Fast-forward to today. As I write this, the government has been partially shut down for more than three weeks, causing over 800,000+ people to not receive a paycheck, and causing countless services people rely on to either shut down or operate with a skeleton (and unpaid) staff. Each side is convinced that their side is right, and the other side is wrong:  President Trump, who said on TV that he'd be "proud" to shut down the government over funding for a border wall, refuses to negotiate unless congress agrees to give him more than five billion dollars. The newly empowered Democrats in the House are willing to give him funding for border security (more immigration judges, more border agents, reinforcing the fencing and barriers in various places) but they're unwilling to give him five billion for a wall.  And while both sides are dug in, 800,000 government workers have no idea when is the next time they'll get paid.

I see this "I'm right/you're wrong" attitude in many areas of life, but especially in politics. There's an unwillingness to engage in discussion unless the other side agrees to give in (the "my way or the highway" approach); in fact, as some political scientists and commentators have noted, "compromise" has become a dirty word, which now carries a connotation of "weakness." In the border wall debate, each side's supporters are urging them to "stand strong" and "not surrender," rather than encouraging a much-needed effort to find some common ground and get those 800,000 people back to work.

Refusing to compromise wasn't always the default position. Historians note that many times in our country, voters demanded that politicians stop bickering and find some middle ground. Agreed, there were times this was not the case-- the Civil War, for example, and the Vietnam War era. But many other times, compromise was seen as necessary for getting things done.  Unfortunately, we don't hear much of that from our political leaders today.  Thanks to social media and 24/7 cable channels, the people with the most intransigent and extreme views are the ones who get noticed (and listened to). And as for everyone else--including those of us who DO want compromise-- we're left to feel like nobody cares what we have to say.

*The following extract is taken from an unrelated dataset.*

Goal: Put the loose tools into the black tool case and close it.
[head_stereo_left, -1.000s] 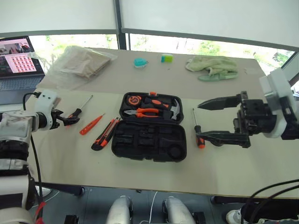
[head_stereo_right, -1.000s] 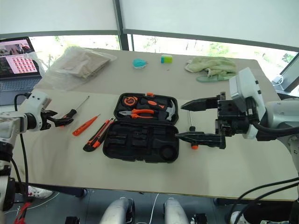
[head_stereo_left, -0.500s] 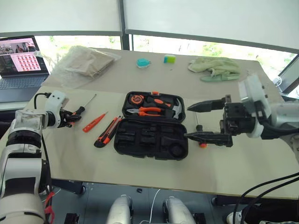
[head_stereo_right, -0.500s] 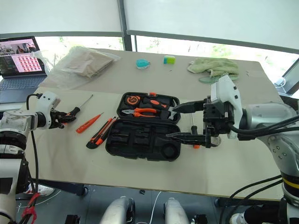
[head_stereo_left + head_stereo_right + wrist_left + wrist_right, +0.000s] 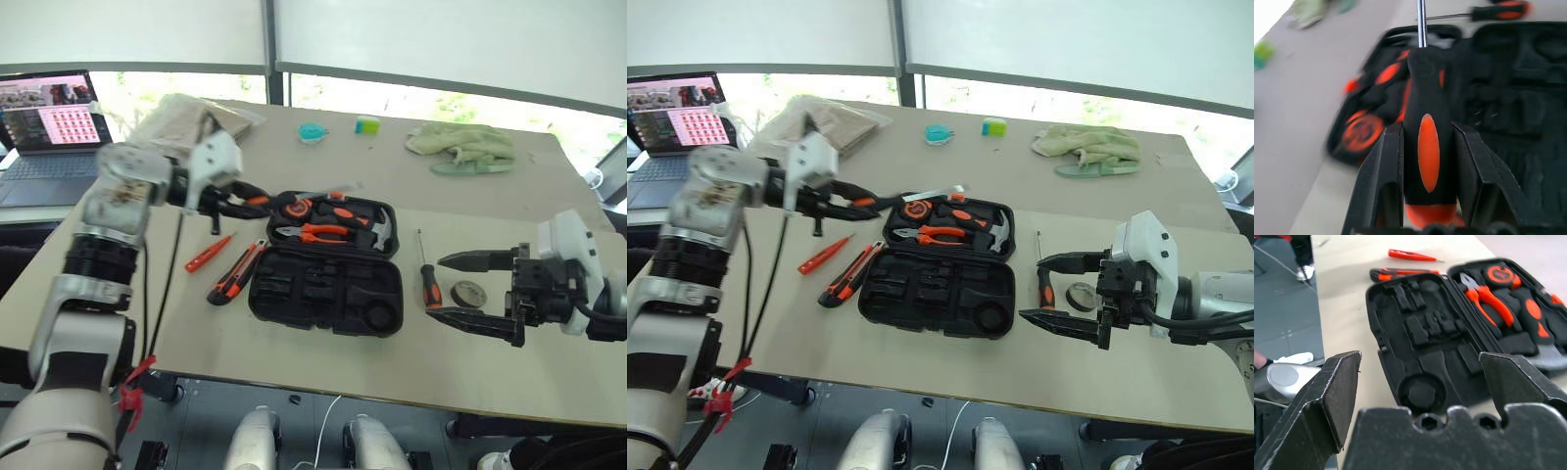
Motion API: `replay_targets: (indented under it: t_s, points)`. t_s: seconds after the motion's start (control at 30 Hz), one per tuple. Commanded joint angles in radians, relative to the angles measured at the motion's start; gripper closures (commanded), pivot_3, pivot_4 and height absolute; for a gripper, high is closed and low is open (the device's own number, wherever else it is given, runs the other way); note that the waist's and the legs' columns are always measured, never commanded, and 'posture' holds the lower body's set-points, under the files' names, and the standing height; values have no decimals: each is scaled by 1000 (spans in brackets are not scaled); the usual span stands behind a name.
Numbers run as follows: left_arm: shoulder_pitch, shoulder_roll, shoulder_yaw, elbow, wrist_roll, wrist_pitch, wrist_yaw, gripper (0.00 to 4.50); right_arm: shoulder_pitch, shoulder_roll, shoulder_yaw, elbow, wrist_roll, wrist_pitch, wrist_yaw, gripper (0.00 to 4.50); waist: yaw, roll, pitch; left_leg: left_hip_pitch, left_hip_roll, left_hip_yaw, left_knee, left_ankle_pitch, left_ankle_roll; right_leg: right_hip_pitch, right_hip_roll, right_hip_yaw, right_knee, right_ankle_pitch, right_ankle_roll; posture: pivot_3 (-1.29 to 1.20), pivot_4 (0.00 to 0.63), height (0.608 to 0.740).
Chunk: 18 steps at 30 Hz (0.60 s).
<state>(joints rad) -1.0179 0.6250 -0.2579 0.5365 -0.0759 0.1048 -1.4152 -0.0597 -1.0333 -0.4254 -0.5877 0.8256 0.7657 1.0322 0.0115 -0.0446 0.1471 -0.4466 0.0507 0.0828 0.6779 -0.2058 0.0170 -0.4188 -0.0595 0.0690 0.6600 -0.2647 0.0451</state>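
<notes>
Silver-white arms, black cables, black two-fingered left end effector (image 5: 838, 208).

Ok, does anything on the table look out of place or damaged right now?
Nothing stands out. The black plastic tool case lies open and flat, the slim all-orange screwdriver and orange-black utility knife lie loose beside it, and the left gripper holds an orange-and-black-handled screwdriver squarely.
</notes>
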Motion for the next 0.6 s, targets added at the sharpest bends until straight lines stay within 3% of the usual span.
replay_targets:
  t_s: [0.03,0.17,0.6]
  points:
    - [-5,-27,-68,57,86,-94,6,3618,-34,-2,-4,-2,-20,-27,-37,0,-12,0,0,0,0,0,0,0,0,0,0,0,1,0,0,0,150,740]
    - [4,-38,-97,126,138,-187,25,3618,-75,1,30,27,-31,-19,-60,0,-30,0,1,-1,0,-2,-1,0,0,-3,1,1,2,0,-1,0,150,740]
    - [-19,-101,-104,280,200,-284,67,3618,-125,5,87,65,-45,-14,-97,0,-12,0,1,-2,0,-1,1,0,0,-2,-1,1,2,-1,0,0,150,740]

What worries me, as an educator, is the message this is sending to young people. When kids sulk and throw tantrums, we correct them or punish them; and we tell they're being immature. But when our politicians (and even our president) behave that way, they get rewarded with lots of TV and online attention, voters often praise them, and in all too many cases, they get re-elected.  We're living in a time when stubbornness is seen as a virtue, when refusing to give an inch is seen as a good thing. But it's not. It's telling kids that acting like an angry five year is how to deal with a problem. Meanwhile, 800,000 government workers are sidelined, their fate resting on whether congress and the president will finally decide to be adults and solve this, rather than only doing what's right for each side's political needs.